=== RECORDS FOR THIS TASK ===

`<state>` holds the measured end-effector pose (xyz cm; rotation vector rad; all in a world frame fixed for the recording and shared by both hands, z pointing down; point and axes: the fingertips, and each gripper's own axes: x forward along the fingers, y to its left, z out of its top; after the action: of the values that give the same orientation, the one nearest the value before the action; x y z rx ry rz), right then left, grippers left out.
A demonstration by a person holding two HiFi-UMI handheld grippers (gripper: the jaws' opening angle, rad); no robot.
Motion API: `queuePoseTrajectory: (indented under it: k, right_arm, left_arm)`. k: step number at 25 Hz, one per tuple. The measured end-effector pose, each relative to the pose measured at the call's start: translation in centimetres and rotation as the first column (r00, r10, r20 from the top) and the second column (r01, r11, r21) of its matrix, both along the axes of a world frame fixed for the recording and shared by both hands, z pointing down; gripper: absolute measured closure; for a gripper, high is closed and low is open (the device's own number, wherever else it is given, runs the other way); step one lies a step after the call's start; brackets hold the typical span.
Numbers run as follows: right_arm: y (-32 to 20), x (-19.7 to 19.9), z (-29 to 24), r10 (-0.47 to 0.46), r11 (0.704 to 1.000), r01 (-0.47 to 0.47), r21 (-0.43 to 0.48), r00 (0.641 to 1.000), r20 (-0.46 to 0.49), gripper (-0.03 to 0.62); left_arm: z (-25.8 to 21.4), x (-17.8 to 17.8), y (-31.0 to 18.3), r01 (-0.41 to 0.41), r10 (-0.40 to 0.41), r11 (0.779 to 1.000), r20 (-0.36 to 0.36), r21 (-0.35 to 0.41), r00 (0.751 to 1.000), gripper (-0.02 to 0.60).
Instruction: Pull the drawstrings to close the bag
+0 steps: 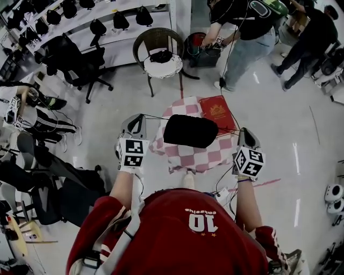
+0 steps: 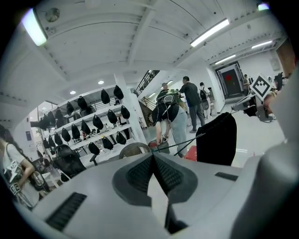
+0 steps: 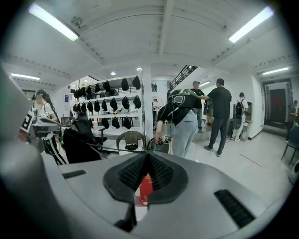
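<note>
- Centrally, the black bag (image 1: 191, 130) hangs between the two grippers, over a table (image 1: 180, 161) covered in a pink-and-white checked cloth. Its mouth is drawn together, and no view shows what is inside.
- Thin dark drawstrings (image 1: 156, 117) run taut from the bag's top out to both sides, one set to each gripper.
- The left gripper (image 1: 141, 117) sits just left of the bag. Its jaws are pressed together, with the drawstrings (image 2: 187, 141) pinched at their tips and leading to the bag (image 2: 216, 140) on its right.
- The right gripper (image 1: 242, 130) sits just right of the bag, its jaws likewise clamped on the drawstrings (image 3: 117, 148), which lead to the bag (image 3: 79, 147) on its left.
- A flat red box (image 1: 217, 111) with a gold emblem lies on the far right of the table, partly under the bag's far edge.
- Farther off, a dark bin (image 1: 200, 53) stands on the floor beside a wicker chair (image 1: 158, 53). Its contents are too small to tell.
- Shelves (image 1: 80, 16) at the far left carry rows of black bags.
</note>
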<state>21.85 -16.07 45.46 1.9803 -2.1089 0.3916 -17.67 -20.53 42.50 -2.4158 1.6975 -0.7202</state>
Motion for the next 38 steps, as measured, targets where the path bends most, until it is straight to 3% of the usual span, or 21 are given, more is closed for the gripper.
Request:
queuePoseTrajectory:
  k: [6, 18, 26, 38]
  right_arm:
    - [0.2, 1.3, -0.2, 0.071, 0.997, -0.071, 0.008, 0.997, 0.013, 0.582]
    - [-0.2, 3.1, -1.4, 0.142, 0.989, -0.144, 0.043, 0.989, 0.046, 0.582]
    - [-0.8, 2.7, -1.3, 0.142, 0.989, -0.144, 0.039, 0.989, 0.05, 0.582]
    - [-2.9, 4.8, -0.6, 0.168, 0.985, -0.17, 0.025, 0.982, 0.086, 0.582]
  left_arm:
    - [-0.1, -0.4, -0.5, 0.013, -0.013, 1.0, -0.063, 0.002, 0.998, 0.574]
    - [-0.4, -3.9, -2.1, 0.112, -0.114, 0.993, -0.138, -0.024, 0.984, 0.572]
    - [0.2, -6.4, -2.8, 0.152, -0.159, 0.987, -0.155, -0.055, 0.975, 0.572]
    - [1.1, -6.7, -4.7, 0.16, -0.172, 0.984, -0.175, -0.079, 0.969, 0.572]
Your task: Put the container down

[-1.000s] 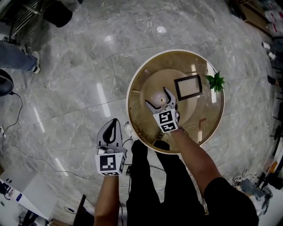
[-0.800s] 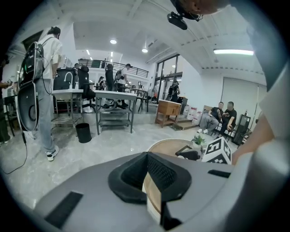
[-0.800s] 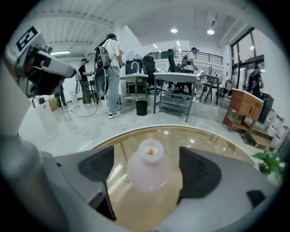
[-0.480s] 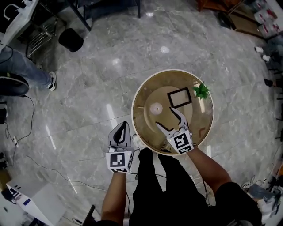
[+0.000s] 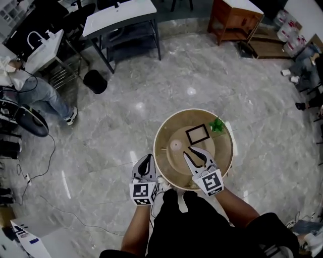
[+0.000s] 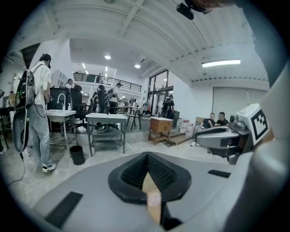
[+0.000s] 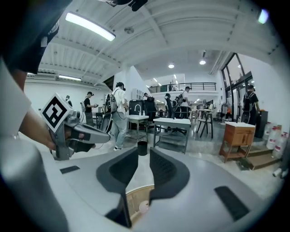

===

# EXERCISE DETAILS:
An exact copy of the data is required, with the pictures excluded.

# ANSWER:
`<state>` holds the measured end-effector pose (xyz cm; rotation vector rad; all in a world frame fixed for the recording and shared by both hands, z pointing down; point and axes: the fingertips, and each gripper's own axes: x forward along the fingers, y to its left, z out of its top; after the action: of the values that give the same orientation, the one nearest the value before the action; x y z rx ry rz), right then left, grippers left out.
A demonstration by a person holding two HiFi-UMI handheld grippers (gripper: the jaws' opening angle, rad); no robot.
Motion API: `queuePoseTrajectory: (indented under it: k, right_arm, left_arm)`. k: step number at 25 Hz, one per tuple. The measured end-effector pose, each relative to the pose measured at the call's start: translation in centimetres and rotation as the first column (r00, r10, r20 from the top) and the second column (r01, r11, r21) of its matrix, both along the axes of a world frame fixed for the recording and shared by both hands, z pointing down; gripper: absolute measured closure; for a gripper, high is closed and low is open (the device's own number, wherever else it is given, runs the other way); step one lies a step after the call's start; brackets hold the typical span.
Numbers run as follows: right_arm: y (-32 to 20), x (-19.7 to 19.9), z (-29 to 24), r10 (-0.47 to 0.46), r11 (0.704 to 1.000), r01 (-0.47 to 0.47), r21 (-0.43 to 0.48), r00 (0.641 to 1.000), r20 (-0.46 to 0.49), gripper (-0.03 to 0.62); left_arm: z (-25.8 to 21.4), x (-17.8 to 17.8), y (-31.0 to 18.3), r01 (-0.41 to 0.41), r10 (-0.40 to 0.41), r11 (0.779 to 1.000), r20 (-0.36 to 0.36), r21 (-0.35 to 0.41), r00 (0.751 to 1.000), gripper (-0.02 to 0.60).
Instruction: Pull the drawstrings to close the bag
+0 steps: 
+0 steps: 
+0 steps: 
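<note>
- Centrally, the black bag (image 1: 191, 130) hangs between the two grippers, over a table (image 1: 180, 161) covered in a pink-and-white checked cloth. Its mouth is drawn together, and no view shows what is inside.
- Thin dark drawstrings (image 1: 156, 117) run taut from the bag's top out to both sides, one set to each gripper.
- The left gripper (image 1: 141, 117) sits just left of the bag. Its jaws are pressed together, with the drawstrings (image 2: 187, 141) pinched at their tips and leading to the bag (image 2: 216, 140) on its right.
- The right gripper (image 1: 242, 130) sits just right of the bag, its jaws likewise clamped on the drawstrings (image 3: 117, 148), which lead to the bag (image 3: 79, 147) on its left.
- A flat red box (image 1: 217, 111) with a gold emblem lies on the far right of the table, partly under the bag's far edge.
- Farther off, a dark bin (image 1: 200, 53) stands on the floor beside a wicker chair (image 1: 158, 53). Its contents are too small to tell.
- Shelves (image 1: 80, 16) at the far left carry rows of black bags.
</note>
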<state>21.85 -16.07 45.46 1.9803 -2.1089 0.3916 -17.67 -20.53 42.50 -2.4158 1.6975 -0.7202</state>
Motion for the next 38 steps, as measured, targets where the path bends most, until it is straight to 3% of the usual span, or 21 are given, more is closed for the gripper.
Request:
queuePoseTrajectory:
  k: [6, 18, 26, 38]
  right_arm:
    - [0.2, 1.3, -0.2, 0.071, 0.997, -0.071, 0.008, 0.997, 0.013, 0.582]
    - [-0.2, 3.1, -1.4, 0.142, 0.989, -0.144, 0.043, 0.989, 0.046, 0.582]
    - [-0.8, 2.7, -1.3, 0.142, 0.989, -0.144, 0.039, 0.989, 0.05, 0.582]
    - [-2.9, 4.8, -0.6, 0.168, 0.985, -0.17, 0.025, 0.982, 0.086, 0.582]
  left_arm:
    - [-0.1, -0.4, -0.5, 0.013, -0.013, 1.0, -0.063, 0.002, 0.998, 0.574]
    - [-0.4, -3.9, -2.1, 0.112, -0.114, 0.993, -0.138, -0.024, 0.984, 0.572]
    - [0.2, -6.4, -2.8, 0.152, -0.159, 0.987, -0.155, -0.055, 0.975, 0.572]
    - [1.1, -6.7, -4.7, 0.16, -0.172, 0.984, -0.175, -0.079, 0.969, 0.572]
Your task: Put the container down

[-1.000s] 
[-0.800s] 
[-0.800s] 
[-0.480s] 
[+0.000s] 
[+0.000s] 
[+0.000s] 

The exercise is done.